Spot each line in the data below containing "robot" and copy it.
(Beginning of DATA)
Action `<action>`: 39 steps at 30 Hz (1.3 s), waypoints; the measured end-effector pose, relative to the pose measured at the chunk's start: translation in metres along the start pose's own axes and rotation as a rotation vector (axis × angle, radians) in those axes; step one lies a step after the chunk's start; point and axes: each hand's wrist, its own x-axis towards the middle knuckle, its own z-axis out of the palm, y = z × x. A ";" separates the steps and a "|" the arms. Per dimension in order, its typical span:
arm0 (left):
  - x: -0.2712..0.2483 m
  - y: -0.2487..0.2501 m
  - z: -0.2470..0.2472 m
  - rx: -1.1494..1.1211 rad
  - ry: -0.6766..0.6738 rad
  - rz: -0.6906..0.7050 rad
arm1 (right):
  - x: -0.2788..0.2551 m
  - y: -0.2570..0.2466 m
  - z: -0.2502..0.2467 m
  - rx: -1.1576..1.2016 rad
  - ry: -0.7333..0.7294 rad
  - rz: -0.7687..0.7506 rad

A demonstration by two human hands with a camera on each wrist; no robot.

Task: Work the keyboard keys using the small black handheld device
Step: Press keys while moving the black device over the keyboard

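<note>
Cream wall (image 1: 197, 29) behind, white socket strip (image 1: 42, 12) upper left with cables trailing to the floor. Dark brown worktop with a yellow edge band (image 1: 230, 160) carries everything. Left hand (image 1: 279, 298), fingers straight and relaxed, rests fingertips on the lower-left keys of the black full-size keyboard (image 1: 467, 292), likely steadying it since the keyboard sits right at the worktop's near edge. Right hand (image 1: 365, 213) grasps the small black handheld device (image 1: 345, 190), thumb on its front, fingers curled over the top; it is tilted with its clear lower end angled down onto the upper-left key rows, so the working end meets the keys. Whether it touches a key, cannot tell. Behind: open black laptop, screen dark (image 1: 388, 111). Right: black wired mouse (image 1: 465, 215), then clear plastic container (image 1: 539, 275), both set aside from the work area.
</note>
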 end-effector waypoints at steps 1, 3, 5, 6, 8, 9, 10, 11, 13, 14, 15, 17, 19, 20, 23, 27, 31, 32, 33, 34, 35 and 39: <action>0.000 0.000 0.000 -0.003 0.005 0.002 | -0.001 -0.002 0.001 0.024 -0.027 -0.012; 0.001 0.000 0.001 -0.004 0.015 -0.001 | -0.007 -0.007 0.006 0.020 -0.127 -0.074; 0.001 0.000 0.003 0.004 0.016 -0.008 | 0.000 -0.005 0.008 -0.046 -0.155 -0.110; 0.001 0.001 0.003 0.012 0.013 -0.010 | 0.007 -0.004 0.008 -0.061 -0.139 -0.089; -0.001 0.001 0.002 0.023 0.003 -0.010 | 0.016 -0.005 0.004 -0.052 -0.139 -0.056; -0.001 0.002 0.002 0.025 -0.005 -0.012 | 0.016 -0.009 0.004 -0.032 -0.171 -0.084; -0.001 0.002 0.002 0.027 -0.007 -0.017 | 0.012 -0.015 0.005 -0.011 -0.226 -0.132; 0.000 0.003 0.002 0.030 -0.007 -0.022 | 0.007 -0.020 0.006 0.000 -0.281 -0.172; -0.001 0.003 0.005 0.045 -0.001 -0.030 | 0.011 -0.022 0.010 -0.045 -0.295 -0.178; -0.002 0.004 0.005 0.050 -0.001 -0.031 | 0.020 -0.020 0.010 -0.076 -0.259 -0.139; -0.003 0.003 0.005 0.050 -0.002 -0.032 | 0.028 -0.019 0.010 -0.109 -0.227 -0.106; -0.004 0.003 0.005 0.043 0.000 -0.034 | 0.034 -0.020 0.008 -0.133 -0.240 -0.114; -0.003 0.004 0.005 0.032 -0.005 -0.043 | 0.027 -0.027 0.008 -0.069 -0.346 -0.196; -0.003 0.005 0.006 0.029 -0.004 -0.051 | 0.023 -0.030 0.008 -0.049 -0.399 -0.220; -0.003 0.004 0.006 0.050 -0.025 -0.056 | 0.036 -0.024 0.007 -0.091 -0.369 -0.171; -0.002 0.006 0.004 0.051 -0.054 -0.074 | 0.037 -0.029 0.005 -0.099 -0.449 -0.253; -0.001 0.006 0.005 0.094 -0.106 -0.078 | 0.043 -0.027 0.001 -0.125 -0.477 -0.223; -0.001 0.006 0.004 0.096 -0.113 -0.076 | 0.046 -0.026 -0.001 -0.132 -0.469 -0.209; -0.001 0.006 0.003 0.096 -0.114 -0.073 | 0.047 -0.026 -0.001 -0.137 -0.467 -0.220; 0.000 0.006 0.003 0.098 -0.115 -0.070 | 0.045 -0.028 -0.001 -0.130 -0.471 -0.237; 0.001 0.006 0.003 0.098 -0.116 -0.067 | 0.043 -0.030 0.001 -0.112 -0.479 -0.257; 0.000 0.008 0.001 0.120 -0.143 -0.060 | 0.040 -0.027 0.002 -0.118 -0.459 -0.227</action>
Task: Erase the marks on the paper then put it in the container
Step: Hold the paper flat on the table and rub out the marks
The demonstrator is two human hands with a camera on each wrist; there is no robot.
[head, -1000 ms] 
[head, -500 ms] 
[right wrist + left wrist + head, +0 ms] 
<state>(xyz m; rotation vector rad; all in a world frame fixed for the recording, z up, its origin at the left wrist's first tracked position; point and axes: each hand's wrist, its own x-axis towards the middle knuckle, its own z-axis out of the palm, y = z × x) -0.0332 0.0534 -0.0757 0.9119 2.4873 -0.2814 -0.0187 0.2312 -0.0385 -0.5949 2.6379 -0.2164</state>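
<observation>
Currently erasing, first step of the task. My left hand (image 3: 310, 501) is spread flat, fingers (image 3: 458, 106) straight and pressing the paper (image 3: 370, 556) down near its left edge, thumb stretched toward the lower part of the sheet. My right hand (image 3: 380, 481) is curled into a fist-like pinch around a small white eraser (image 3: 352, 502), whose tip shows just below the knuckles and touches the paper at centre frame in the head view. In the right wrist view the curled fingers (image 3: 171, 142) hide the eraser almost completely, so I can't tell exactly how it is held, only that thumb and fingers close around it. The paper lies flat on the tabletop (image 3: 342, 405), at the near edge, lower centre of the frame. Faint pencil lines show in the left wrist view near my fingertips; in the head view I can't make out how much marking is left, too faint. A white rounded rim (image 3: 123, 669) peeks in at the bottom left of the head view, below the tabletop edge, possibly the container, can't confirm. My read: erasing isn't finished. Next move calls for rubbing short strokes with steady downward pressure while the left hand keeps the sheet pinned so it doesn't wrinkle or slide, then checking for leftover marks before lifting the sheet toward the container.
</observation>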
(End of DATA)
**TASK RESULT:**
A demonstration by two human hands with a camera on each wrist; no robot.
The demonstrator is two human hands with a camera on each wrist; there is no robot.

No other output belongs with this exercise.